And dutifully, at 8.15, 'The sun's shining Naomi,' rang the alarm call.

Naomi sucked in a deep breath and pulled the covers over her head. She heard the door open and the hollow knock of a cup being set down upon her bedside table. Naomi remained beneath the hood of the duvet, hoping the morning would retreat back over the horizon and leave her alone. She heard the rustling of paper, and inquisitively poked her head out from her quilted cloak to see her mother brandishing the local newspaper, several helpful black rings scattered among the job section.

'What's this?' she asked, knowing exactly what it was.

'Just a little something to think about,' her Mum told her.

'I have a job mother,' Naomi said, scanning the page, 'A senior director's job in _your_ organisation.'

'Naomi sweetheart,' her Mum sighed, seemingly not having the energy to get into another debate. 'Just have a look at them, hey?'

Naomi rolled her eyes and snatched the paper from her Mum's hands, zooming in on the areas her Mum had circled. 'Piano tuner?' she asked.

'A shift in focus might be nice,' was her Mum's explanation.

'Yeah ... Unless people hire piano tuners to play chopsticks ... badly, I don't think that's the career path for me Mum,' Naomi astutely observed. 'Car washer? Coupon dispenser? ... Blimp rigger? Mum, these are all fucking bollocks.'

'Yes well, the current job market isn't particularly vibrant right now but, chin up,' her Mum said as she made her way out of the room, 'I'm sure something will come up.'

Naomi sighed and petulantly flung herself back against the mattress. Something will come up, she thought scornfully. What a stupid expression. A meaningless collection of ambiguous words people recited to themselves to cover up their own incapability of actually achieving something. If something was going to 'come up' it would be due to intense planning and cultivation, or, alternatively, due to a brash, abrupt and potentially violent change of direction.

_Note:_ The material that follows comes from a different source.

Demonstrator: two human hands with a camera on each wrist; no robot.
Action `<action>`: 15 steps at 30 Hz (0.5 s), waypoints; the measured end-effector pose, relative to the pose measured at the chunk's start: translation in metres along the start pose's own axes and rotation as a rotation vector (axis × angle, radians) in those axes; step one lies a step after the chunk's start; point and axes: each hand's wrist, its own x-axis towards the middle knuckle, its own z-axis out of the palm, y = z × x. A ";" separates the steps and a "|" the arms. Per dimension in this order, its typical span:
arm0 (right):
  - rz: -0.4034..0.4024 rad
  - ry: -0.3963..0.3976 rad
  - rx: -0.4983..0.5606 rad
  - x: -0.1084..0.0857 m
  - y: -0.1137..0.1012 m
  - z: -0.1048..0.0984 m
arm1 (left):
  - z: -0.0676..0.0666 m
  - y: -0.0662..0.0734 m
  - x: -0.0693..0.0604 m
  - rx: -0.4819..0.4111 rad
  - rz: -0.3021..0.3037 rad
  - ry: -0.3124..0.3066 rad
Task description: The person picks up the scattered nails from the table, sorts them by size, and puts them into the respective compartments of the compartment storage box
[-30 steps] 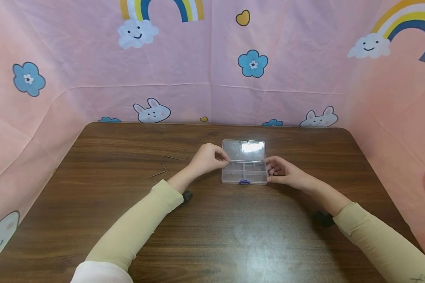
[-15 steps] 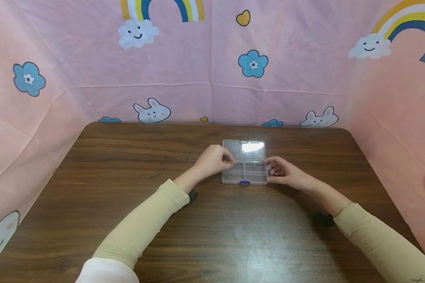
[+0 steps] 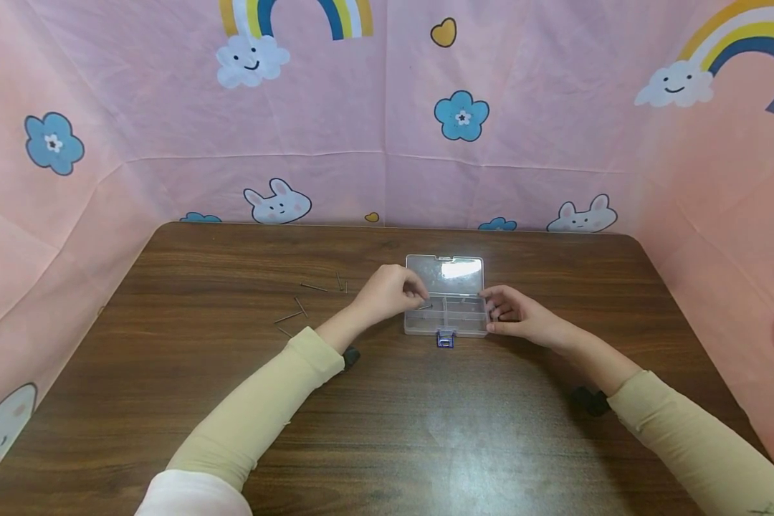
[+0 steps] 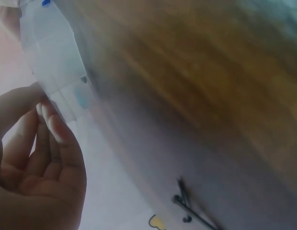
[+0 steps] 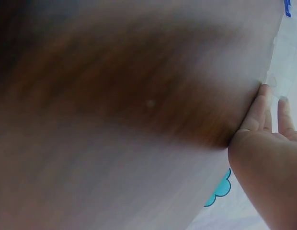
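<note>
A clear divided box (image 3: 466,326), also in the left wrist view (image 4: 52,48) and right wrist view (image 5: 287,60), stands with its lid (image 3: 448,272) raised at the back and its blue latch (image 3: 446,340) folded outward. Over its left rear compartment the left hand (image 3: 387,292) (image 4: 43,167) has its fingertips drawn together. A thin nail (image 3: 424,307) shows just below them; whether they still pinch it cannot be made out. Thumb and fingers of the right hand (image 3: 519,314) (image 5: 268,143) hold the box's right end.
Several loose nails lie left of the box, among them one at the back (image 3: 313,287) and one farther left (image 3: 287,317). The wooden table (image 3: 374,416) is edged by a patterned pink cloth (image 3: 335,129). Dark devices sit under both wrists.
The left hand has shifted slightly right over the box and then stayed there. A nail shows under its fingertips, and the blue latch has swung down and outward. The right hand has kept its place.
</note>
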 end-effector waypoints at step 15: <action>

Naomi suddenly sat bolt upright, tucking her legs beneath her to kneel and bend over the side of the bed, her arms dangling in the gap between the mattress and the floor. Fumbling in the dark dustiness, her hands finally found what they were groping for. It was a soft flannel dressing gown, wrapped up in a bundle, covered in a layer of thick grey dust making it look like a scale model of mountains powdered with silver snow. She unravelled the material to reveal a laptop computer. She had hidden it under her bed before she went to prison. Ever since her mum had discovered e-bay, nothing in the house was safe.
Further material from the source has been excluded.